Diretrizes para uma cidade antirracista
O documento diz ainda que a existência negra na cidade se deu por laços de solidariedade, cooperação pautadas na noção de ancestralidade e coletividade em seus territórios. É, portanto, a partir deles que a cidadania deve ser construída por meio de uma política de promoção da vida fundada em sete diretrizes. Confira abaixo:
1ª Diretriz
Deve-se construir e implementar políticas públicas de apoio para consolidação, fortalecimento e desenvolvimento de ações já existentes nos terreiros de candomblé, afoxés, blocos afro, associações de bairros negros, grupos de capoeira, de samba, congregações religiosas protestantes e católicas negras, que mobilizem, ampliem e integrem redes de atuação nas áreas de saúde, educação, cultura, lazer, geração de emprego e renda, apoio aos pequenos empresários negros e de cooperativas negras, promoção do associativismo negro, assim como a formação, qualificação e capacitação profissional de jovens e adultos nos bairros negros.
2ª Diretriz
Deve-se garantir a existência física dos territórios e bairros negros, para a sua reprodução material, social e cultural. Essa política da vida passa também, por outra mazela da escravidão, a Lei de Terras de 1850, que impossibilitou o acesso dos negros libertos, alforriados e aos ex-escravos após a abolição, realidade que perdura tanto no campo quanto na cidade, o que torna a regularização fundiária nos bairros negros algo fundamental e urgente, possibilitando a posse da terra e a propriedade habitacional seja ela individual quanto coletiva, contra ações de expulsões sistemáticas em locais de valorização imobiliária, ou processos de mais valia do solo urbano;
3ª Diretriz
Deve-se realizar investimentos no saneamento básico dos bairros negros, no que tange a instalação de esgotamento sanitário, abastecimento de água potável, rede de drenagem de águas pluviais e coleta de lixo, pois implica diretamente na saúde coletiva das populações negras nos bairros negros, assoladas e acometidas sistematicamente por doenças oriundas da falta saneamento básico;
4ª Diretriz
Deve-se implementar no Plano Setorial de Habitação do município e no PDDU, as diretrizes de habitação preconizadas no Estatuto da Igualdade Racial pautados princípios de projetos participativos, com abrangência urbana, e respeito as singularidades e particularidades das populações negras locais;
5ª Diretriz
Deve-se garantir a mobilidade, o acesso e a comunicação entre os bairros negros através dos sistemas de transportes públicos hoje centrados em modais urbanos que conectam os bairros negros as áreas centrais de serviços e trabalho, numa lógica de deslocamento casa grande e senzala, não propiciando uma mobilidade e comunicação entre os bairros negros.
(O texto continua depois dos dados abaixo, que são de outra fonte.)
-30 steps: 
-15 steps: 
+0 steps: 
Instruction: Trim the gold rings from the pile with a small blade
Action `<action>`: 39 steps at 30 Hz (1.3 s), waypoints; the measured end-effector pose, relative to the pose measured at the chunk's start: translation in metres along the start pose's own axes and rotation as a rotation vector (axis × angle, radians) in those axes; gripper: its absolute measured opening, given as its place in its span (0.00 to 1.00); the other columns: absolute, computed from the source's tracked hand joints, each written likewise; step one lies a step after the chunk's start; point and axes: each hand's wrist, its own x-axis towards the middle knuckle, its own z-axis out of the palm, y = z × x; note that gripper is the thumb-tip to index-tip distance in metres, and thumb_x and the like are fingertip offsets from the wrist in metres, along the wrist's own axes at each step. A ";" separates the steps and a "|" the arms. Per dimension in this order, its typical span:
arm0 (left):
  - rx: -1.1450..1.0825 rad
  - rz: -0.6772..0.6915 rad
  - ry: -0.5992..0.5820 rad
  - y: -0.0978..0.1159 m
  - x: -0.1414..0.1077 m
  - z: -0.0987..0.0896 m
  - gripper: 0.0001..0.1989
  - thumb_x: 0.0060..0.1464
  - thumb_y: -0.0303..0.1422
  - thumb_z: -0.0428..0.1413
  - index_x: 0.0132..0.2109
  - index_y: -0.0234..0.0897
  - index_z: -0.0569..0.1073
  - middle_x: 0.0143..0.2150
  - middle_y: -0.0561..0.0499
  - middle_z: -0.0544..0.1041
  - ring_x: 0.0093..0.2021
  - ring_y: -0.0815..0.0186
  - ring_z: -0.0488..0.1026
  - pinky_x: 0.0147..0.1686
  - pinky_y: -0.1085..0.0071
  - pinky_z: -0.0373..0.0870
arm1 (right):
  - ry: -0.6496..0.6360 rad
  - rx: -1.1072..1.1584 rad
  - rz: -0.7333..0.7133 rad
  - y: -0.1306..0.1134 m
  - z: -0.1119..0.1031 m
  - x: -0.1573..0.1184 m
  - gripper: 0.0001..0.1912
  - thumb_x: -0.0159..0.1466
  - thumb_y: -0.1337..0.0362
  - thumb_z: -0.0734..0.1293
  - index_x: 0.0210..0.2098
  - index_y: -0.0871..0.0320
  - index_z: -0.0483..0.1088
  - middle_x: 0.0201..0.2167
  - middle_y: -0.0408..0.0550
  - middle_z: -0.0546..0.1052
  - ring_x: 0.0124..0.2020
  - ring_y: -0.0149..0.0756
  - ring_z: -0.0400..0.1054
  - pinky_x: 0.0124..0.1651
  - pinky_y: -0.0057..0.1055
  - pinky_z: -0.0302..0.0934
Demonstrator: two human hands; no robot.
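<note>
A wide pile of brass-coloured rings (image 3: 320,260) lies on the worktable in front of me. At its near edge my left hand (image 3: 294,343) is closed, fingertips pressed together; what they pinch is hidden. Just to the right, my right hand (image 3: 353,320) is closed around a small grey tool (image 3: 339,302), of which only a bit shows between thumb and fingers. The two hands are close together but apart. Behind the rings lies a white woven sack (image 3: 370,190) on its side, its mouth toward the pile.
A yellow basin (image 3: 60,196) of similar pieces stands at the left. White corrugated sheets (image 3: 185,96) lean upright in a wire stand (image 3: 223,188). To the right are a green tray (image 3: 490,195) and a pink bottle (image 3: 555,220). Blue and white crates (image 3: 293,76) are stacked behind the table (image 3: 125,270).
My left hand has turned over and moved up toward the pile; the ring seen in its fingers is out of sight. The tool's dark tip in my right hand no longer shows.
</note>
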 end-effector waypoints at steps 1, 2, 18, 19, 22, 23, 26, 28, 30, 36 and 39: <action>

Conexão fundamental para potencializar os laços e projetos de cooperação institucionais entre os territórios negros;
6ª Diretriz
Deve-se promover a segurança da população negra dos bairros negros, sobretudo, dos seus segmentos mais vulneráveis: jovens negros, mulheres negras, e crianças negras com ações socioculturais, de projetos para primeiro emprego de jovens, promoção de construção de espaços públicos, de lazer e cultura;
7ª Diretriz
Deve-se estabelecer o foco étnico-ambiental-religioso das áreas de preservação ambiental da cidade, pois além de seu caráter ambiental, constituem com suas fontes, riachos, árvores, plantas sagradas e medicinais a biblioteca e espaços sagrados do povo-de-santo, dos templos religiosos de matrizes africanas, os terreiros de candomblé, que são a alma da cidade do Salvador.